§ Assignment
If a line in the entries below contains the word "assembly", it counts; report how many such lines there are, and only that number.

Recorded data:
━━━━━━━━━━━━━━━━━━━━

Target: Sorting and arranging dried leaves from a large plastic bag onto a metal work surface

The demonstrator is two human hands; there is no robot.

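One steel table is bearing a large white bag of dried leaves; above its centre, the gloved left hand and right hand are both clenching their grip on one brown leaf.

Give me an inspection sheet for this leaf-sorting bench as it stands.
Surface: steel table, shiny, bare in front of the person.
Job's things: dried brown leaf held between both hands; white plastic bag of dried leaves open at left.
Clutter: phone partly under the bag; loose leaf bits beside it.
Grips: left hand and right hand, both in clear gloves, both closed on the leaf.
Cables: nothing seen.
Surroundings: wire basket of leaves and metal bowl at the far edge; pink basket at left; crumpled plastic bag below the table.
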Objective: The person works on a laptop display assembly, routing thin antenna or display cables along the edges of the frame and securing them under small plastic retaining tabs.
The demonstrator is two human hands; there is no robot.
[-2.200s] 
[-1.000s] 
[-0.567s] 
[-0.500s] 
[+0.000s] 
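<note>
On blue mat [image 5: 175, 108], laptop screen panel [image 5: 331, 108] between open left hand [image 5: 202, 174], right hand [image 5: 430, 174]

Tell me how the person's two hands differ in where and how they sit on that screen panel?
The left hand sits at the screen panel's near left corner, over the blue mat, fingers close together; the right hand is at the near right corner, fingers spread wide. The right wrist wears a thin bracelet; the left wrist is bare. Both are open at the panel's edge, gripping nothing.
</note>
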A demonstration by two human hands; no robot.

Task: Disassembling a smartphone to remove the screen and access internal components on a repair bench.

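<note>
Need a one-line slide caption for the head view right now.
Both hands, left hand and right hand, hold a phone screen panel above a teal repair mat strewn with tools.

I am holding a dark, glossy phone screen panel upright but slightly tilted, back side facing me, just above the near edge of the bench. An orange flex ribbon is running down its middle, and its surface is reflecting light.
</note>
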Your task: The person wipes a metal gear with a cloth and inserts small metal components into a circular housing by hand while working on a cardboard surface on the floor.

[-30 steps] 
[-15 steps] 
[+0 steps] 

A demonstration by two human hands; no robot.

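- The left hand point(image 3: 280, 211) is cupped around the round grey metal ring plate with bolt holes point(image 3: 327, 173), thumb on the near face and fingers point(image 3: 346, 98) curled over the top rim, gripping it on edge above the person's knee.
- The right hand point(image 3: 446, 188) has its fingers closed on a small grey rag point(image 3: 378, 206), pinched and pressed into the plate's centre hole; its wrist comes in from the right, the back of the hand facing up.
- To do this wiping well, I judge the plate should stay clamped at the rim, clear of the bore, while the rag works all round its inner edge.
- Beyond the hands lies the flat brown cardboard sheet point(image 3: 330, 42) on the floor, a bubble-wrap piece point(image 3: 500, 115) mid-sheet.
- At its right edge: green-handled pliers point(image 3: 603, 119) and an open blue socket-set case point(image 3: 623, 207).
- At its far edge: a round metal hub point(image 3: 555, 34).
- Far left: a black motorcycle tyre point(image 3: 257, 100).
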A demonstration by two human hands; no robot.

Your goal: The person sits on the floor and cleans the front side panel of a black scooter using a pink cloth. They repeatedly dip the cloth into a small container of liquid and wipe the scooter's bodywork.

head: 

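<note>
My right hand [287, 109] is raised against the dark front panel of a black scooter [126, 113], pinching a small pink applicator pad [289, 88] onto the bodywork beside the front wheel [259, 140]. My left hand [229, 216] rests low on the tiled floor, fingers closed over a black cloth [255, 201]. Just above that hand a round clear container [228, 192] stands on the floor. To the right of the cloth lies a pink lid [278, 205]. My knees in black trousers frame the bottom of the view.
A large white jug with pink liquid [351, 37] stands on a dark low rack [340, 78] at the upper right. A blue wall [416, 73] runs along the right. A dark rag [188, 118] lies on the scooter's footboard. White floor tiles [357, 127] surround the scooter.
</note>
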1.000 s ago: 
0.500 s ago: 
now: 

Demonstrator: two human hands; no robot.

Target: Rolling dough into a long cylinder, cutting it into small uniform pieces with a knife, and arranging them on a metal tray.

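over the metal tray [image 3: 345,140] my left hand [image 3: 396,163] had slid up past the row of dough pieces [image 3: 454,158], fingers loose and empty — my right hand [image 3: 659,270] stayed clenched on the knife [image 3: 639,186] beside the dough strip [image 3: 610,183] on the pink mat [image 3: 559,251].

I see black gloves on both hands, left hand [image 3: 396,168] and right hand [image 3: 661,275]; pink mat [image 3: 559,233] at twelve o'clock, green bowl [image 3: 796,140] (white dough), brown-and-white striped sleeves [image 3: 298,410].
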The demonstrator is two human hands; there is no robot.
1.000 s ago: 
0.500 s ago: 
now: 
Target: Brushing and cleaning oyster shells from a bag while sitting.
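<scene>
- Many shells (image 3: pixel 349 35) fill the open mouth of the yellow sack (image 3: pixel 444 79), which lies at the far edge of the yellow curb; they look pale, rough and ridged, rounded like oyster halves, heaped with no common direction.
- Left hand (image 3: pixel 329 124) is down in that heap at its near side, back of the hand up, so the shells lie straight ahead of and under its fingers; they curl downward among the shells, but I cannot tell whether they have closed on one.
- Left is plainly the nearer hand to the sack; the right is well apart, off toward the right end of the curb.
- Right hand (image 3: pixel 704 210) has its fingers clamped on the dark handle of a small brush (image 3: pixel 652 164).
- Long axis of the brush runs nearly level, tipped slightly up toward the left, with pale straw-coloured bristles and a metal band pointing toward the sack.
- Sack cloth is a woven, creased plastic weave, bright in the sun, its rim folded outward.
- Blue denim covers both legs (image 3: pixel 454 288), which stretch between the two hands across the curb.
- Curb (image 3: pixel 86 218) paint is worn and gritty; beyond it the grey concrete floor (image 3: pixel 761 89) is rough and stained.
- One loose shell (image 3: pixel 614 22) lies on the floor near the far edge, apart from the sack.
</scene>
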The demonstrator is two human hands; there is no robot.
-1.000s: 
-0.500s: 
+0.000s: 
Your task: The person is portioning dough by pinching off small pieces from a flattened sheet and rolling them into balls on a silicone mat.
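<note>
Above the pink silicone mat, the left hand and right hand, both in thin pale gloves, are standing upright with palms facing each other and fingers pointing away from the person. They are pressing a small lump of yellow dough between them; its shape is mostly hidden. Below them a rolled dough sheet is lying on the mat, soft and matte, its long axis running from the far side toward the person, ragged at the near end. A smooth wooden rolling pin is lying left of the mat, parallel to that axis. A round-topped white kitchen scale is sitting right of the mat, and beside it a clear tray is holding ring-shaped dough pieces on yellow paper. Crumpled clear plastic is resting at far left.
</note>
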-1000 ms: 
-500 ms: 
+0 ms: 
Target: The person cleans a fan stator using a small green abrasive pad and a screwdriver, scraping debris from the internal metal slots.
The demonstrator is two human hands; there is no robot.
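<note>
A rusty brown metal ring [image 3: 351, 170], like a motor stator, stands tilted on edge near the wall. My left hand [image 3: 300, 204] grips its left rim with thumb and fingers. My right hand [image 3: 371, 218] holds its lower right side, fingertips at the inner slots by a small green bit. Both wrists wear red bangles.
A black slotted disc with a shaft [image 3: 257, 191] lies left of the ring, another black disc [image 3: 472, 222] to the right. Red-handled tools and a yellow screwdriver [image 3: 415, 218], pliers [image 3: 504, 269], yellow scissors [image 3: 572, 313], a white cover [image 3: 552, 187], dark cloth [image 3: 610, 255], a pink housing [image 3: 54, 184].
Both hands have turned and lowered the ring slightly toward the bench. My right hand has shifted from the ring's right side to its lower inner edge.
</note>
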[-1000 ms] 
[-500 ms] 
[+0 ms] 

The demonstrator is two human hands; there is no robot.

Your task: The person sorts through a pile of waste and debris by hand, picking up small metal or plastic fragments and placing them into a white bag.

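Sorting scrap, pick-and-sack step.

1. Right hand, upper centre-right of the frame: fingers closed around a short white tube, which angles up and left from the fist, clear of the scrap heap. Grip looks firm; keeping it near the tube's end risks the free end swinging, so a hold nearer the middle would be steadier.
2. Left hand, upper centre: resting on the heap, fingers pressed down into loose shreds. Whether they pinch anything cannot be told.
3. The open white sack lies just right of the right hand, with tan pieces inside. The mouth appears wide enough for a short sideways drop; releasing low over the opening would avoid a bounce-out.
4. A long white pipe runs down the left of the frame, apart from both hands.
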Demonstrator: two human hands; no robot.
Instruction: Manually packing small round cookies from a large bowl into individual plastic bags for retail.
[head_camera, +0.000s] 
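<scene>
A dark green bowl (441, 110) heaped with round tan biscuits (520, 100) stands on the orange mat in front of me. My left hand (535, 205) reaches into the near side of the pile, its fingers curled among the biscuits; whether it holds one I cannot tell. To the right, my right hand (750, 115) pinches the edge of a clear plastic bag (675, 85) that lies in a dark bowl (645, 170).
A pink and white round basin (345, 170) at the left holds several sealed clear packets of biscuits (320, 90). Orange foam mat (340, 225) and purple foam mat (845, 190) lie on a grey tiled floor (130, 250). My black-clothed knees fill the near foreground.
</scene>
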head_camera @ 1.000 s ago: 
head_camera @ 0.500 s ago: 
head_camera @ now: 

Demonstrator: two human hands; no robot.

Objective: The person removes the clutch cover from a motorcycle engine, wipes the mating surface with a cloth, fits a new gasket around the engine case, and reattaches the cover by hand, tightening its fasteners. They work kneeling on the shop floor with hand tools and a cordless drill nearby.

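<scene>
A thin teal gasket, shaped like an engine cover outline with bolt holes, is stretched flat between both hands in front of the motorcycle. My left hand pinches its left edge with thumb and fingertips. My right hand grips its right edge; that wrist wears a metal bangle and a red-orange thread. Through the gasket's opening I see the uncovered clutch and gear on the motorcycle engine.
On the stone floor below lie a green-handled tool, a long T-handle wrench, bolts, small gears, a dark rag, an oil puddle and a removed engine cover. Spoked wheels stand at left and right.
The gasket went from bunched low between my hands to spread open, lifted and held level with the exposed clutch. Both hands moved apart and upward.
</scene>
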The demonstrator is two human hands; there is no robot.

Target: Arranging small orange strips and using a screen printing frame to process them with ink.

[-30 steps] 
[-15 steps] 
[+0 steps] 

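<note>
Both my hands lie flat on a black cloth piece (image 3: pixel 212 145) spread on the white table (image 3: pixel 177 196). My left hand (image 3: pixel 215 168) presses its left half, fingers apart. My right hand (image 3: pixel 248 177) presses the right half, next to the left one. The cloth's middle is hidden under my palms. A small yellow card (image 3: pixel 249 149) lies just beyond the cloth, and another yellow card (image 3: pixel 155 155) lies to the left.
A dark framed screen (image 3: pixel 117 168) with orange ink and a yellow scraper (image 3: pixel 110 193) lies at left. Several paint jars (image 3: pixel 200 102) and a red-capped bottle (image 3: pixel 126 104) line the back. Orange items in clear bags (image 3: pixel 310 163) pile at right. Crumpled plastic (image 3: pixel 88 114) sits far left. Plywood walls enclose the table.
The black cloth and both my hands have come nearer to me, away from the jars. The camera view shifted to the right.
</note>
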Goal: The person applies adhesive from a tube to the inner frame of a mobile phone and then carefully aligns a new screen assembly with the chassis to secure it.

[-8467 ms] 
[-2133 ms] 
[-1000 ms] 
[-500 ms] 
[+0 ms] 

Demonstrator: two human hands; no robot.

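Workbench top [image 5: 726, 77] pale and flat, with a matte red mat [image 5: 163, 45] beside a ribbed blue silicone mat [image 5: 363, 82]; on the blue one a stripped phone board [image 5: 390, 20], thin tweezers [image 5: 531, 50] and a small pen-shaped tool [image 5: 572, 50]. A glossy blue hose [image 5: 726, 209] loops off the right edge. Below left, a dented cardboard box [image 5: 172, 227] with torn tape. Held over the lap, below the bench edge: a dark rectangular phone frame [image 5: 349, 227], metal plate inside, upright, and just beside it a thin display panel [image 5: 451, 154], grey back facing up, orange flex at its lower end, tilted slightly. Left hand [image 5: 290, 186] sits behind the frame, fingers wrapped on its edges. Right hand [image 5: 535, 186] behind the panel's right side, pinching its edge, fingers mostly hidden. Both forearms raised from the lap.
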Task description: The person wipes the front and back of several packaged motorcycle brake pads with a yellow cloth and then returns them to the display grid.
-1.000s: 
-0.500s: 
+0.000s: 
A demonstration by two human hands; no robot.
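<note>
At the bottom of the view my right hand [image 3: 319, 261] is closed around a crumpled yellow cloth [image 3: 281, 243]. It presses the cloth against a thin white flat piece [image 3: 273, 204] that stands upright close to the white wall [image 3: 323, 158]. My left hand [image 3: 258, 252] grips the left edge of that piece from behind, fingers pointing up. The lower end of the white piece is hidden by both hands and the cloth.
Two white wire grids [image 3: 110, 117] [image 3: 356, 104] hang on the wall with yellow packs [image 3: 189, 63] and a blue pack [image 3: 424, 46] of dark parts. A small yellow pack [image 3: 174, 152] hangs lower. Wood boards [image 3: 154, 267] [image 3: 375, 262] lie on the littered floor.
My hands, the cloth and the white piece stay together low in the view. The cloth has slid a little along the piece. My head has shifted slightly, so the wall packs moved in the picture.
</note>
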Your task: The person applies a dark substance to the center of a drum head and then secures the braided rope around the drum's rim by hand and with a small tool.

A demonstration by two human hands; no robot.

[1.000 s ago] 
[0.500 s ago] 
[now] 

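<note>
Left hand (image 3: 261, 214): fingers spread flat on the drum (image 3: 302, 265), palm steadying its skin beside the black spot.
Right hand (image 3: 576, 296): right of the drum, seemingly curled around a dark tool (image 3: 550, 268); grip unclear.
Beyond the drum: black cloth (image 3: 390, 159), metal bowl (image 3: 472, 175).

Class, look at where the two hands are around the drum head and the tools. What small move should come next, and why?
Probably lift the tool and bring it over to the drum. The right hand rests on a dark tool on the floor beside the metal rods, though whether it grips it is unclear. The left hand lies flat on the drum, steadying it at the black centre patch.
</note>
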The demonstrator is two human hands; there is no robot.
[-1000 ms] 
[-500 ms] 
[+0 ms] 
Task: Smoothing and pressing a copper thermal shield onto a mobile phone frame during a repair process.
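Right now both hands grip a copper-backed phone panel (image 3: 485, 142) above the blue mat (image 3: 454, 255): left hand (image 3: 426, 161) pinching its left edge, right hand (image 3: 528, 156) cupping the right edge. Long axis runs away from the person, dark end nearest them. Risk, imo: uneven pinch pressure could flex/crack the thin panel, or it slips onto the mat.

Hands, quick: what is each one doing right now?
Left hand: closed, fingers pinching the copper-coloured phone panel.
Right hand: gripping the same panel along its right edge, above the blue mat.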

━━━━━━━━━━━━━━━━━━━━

§ Result
2